- _EXERCISE_:
Exactly the lines below starting at the line with "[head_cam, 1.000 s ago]" and ending at the line with "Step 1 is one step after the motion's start" are wanted, with both ends included. Leave out the pictures and add no other lines.

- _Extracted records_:

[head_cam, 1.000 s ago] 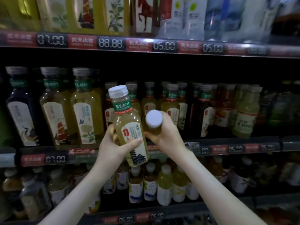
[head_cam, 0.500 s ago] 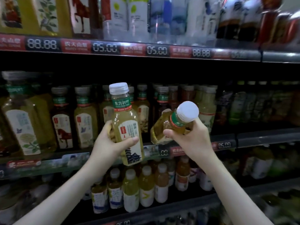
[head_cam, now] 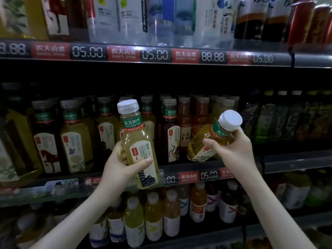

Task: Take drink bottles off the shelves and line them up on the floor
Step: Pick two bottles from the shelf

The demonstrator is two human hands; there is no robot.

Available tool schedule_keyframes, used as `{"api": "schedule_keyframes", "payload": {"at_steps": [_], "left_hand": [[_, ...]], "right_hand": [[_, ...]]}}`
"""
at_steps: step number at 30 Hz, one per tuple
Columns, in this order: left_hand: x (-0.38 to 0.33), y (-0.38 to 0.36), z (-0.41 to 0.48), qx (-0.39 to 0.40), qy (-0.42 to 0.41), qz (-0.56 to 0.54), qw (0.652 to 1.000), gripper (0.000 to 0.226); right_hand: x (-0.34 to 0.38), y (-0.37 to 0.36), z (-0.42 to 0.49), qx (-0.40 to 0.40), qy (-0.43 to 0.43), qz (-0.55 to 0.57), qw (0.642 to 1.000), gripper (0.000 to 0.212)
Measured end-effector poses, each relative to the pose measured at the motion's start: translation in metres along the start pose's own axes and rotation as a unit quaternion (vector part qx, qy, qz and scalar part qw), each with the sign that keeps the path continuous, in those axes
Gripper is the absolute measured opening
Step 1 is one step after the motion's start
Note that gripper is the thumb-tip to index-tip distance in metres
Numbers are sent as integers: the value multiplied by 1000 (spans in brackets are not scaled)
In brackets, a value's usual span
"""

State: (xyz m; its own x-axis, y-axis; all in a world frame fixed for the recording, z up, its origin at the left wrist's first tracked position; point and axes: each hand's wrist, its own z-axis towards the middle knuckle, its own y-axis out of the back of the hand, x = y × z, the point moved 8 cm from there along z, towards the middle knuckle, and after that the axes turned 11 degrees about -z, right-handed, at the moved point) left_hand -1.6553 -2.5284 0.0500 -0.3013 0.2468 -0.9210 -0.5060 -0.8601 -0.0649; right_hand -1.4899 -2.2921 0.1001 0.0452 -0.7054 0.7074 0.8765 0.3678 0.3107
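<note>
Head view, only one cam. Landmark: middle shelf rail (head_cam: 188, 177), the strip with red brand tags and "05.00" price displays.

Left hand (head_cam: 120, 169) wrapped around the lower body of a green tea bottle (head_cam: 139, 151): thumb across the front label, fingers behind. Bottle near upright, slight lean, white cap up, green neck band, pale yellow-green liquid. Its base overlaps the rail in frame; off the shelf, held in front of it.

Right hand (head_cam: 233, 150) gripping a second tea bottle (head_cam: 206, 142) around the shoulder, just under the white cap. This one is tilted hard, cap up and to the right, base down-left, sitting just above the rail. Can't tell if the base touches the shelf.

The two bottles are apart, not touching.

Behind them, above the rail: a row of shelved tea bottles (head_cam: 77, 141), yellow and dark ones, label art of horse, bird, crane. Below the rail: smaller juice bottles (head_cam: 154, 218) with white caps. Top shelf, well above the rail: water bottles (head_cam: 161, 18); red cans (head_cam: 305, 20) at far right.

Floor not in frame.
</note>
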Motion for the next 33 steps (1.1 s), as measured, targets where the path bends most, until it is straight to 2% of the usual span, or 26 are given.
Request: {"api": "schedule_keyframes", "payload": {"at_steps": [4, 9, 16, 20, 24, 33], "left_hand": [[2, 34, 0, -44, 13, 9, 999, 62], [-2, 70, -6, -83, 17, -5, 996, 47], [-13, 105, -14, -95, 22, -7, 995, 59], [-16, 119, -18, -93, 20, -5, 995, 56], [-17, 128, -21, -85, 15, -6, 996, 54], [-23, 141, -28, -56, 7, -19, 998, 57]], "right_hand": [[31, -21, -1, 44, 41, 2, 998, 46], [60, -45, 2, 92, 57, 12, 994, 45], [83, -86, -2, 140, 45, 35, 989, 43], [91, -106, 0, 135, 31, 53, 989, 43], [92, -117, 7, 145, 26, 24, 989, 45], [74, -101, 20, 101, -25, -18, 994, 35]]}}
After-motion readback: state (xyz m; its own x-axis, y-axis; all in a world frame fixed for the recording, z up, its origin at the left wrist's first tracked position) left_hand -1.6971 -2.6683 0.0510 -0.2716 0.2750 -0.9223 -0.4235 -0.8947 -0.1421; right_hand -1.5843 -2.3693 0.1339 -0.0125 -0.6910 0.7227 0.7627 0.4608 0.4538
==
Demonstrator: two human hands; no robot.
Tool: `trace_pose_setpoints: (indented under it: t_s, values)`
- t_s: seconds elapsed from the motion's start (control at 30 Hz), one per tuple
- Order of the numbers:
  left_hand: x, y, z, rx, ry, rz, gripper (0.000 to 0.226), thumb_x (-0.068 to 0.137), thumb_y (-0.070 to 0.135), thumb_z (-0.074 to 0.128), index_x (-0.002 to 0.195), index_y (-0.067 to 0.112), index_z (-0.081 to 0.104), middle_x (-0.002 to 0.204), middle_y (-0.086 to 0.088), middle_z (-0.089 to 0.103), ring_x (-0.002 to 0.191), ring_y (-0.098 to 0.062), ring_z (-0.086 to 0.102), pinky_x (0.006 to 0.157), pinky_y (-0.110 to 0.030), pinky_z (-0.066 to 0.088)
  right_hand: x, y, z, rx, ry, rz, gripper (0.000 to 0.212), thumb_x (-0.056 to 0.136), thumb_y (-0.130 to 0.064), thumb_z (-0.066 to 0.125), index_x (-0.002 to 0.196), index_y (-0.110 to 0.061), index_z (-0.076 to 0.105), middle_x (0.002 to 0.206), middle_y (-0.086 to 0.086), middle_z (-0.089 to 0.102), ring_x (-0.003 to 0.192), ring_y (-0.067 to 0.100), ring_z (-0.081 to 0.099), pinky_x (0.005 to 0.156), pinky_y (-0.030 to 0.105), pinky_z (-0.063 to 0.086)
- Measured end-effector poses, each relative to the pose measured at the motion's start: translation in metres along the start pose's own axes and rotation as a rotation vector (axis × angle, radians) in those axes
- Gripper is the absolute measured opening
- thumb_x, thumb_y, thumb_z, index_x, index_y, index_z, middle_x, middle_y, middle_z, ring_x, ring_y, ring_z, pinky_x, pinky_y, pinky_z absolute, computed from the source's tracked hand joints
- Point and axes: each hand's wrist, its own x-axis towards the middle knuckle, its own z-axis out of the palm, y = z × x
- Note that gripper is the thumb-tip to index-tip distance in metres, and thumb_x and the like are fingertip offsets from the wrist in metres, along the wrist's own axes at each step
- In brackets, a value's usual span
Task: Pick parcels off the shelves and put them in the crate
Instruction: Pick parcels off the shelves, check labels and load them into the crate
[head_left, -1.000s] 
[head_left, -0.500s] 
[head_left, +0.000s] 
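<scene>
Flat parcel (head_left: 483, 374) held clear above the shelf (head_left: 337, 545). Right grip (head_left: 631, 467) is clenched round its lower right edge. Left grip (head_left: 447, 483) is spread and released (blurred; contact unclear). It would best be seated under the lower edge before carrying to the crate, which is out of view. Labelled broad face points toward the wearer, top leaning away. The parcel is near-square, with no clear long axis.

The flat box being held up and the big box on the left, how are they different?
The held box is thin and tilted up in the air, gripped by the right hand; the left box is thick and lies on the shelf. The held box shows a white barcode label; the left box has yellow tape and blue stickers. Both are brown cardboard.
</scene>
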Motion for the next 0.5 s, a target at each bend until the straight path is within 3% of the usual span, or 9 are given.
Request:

- _ANSWER SECTION_:
[head_cam, 1.000 s ago] 
[head_cam, 0.500 s ago] 
[head_cam, now] 

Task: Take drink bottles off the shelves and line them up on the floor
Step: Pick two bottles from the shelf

The demonstrator is two human hands; there is no robot.

Available tool schedule_keyframes, used as `{"api": "schedule_keyframes", "payload": {"at_steps": [_], "left_hand": [[_, ...]], "right_hand": [[_, ...]]}}`
"""
at_steps: step number at 30 Hz, one per tuple
Columns, in this order: left_hand: x (-0.38 to 0.33), y (-0.38 to 0.36), z (-0.41 to 0.48), qx (-0.39 to 0.40), qy (-0.42 to 0.41), qz (-0.56 to 0.54), qw (0.652 to 1.000), gripper (0.000 to 0.226); right_hand: x (-0.34 to 0.38), y (-0.37 to 0.36), z (-0.42 to 0.49), qx (-0.40 to 0.40), qy (-0.43 to 0.43), qz (-0.55 to 0.57), qw (0.642 to 1.000), gripper (0.000 to 0.212)
Measured end-effector poses, each relative to the pose measured at the motion's start: translation in metres along the start pose's own axes and rotation as a unit quaternion (vector part qx, qy, qz and scalar part qw), each with the sign that keeps the path continuous, in those axes
Gripper is the absolute measured opening
Step 1 is one step after the motion's start

This completes the answer.